Exercise — Go through the following data and transcribe exactly the stretch of lines from the one holding "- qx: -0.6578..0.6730" to the one holding "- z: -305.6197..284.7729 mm", both included.

Records from a data collection:

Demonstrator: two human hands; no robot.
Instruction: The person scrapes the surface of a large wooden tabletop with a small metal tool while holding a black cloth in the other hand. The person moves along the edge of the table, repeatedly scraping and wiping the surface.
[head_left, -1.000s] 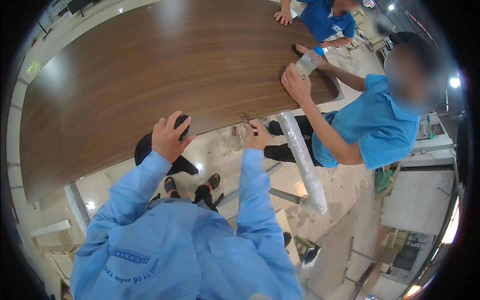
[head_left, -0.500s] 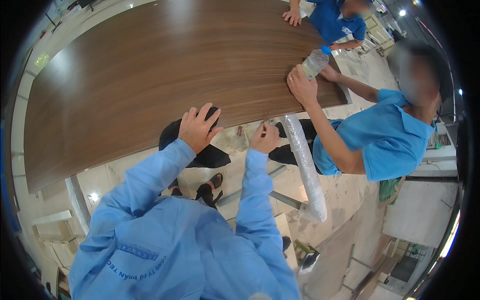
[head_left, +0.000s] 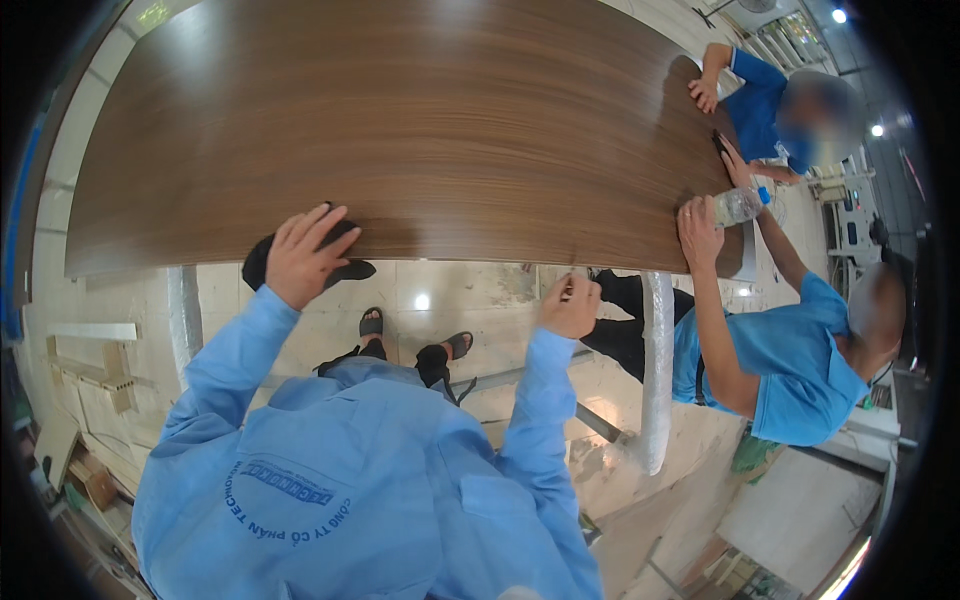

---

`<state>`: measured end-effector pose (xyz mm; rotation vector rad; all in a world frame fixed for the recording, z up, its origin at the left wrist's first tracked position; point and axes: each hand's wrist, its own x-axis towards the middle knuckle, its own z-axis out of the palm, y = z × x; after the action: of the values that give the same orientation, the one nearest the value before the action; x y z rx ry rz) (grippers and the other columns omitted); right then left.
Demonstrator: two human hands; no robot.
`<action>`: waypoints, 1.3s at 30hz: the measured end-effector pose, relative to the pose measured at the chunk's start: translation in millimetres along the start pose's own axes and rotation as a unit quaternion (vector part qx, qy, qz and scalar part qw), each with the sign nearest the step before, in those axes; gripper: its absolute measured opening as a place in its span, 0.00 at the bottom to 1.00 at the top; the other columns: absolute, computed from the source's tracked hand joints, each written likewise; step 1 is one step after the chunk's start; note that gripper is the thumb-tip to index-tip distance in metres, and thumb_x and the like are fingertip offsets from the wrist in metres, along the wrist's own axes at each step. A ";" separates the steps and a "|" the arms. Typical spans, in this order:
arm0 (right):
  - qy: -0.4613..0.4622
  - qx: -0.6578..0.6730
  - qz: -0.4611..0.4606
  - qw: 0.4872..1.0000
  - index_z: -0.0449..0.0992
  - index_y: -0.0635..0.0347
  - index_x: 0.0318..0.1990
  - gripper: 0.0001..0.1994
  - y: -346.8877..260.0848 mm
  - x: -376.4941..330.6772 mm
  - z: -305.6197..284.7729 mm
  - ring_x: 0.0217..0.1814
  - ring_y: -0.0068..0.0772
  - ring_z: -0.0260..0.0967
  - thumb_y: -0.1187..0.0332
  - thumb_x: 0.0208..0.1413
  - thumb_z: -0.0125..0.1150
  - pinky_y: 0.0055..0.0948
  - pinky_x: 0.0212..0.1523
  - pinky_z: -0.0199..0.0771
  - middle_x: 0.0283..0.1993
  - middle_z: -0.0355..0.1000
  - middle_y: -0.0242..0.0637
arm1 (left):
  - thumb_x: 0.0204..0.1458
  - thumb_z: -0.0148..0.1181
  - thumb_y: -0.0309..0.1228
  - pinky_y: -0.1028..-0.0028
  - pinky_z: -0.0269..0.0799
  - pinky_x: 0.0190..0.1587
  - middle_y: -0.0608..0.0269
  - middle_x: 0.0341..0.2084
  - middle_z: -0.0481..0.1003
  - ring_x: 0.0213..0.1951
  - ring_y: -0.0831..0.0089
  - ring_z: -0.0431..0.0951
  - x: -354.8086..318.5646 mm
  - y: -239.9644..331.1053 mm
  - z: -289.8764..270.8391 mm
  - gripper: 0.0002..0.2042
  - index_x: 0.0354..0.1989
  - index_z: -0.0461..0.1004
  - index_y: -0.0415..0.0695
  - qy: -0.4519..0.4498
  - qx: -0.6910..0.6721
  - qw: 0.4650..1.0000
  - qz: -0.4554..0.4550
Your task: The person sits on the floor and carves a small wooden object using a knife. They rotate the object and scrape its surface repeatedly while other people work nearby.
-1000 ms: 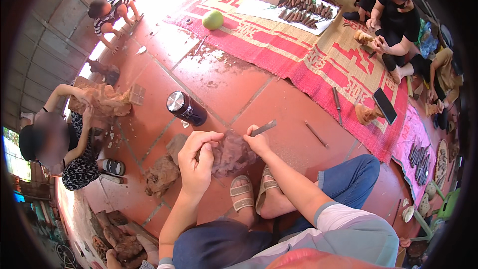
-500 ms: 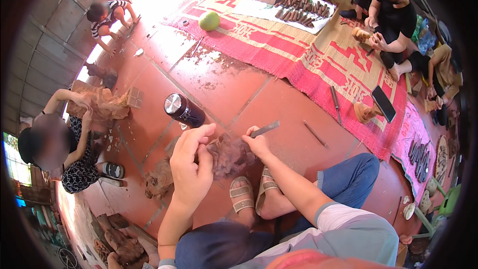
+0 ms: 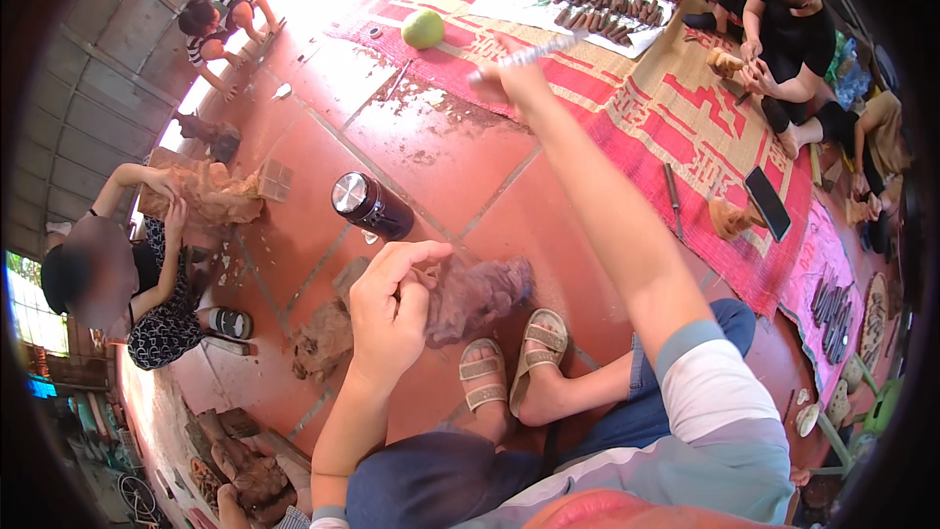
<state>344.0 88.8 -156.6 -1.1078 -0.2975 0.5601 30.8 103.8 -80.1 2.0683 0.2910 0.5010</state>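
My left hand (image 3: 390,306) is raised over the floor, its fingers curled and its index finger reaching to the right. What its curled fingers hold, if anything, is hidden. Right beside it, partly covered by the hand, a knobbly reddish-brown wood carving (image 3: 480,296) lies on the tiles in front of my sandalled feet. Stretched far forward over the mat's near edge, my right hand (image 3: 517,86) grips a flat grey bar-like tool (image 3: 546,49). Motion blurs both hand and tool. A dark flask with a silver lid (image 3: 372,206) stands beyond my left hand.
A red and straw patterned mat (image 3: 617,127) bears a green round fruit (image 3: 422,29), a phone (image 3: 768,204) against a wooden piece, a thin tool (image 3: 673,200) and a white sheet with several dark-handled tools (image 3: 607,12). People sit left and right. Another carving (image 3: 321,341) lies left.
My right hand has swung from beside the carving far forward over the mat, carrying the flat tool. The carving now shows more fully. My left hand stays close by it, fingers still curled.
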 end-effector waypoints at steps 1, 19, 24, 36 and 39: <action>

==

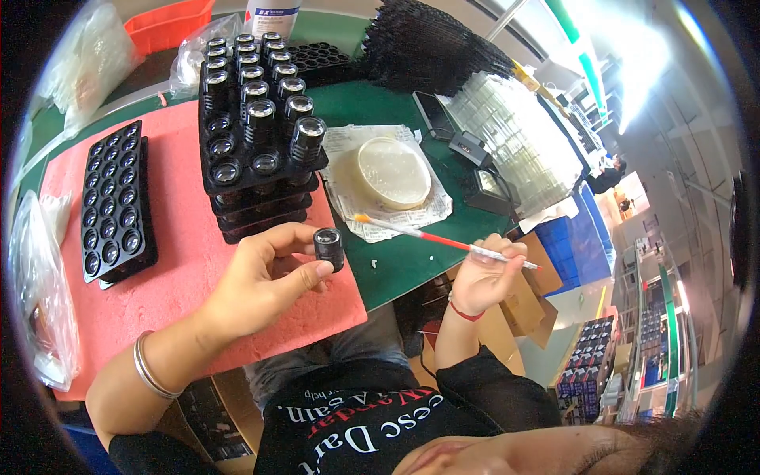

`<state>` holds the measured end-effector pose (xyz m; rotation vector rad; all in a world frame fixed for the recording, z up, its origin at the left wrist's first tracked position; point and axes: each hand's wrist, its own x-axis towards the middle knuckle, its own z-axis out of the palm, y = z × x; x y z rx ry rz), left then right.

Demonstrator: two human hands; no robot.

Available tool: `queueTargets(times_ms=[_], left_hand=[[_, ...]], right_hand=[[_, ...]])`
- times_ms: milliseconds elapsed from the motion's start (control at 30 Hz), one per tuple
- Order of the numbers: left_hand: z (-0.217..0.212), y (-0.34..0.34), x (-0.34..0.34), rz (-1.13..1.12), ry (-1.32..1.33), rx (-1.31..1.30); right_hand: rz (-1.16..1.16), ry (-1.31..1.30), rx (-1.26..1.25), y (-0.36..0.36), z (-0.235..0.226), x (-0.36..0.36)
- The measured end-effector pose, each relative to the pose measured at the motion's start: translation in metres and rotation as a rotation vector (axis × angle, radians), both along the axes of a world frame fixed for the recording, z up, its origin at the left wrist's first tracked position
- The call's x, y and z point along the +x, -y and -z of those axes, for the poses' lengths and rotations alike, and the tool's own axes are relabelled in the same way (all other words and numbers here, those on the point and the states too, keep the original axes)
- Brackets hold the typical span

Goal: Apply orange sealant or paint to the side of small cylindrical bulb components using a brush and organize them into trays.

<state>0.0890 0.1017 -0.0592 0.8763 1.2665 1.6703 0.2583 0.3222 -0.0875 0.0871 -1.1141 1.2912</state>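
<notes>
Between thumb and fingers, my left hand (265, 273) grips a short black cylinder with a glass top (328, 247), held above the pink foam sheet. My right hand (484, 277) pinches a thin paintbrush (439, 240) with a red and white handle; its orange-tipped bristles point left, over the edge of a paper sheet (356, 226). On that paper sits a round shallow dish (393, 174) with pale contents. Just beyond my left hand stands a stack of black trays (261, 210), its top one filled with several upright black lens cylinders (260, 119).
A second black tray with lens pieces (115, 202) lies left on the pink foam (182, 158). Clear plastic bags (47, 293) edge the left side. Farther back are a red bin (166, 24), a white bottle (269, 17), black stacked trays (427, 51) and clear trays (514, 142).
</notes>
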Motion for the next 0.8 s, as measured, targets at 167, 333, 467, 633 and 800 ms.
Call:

Completed task —
  - qx: -0.6578..0.6730
  - qz: -0.4611..0.4606
  - qw: 0.4872..1.0000
  - index_z: -0.0449..0.0992
  - index_y: -0.0635..0.0347
  - index_x: 0.0318..0.1990
  - gripper: 0.0001..0.1994
  - y: -346.8877..260.0848 mm
  - x: -376.4941..330.6772 mm
  - z: -305.6197..284.7729 mm

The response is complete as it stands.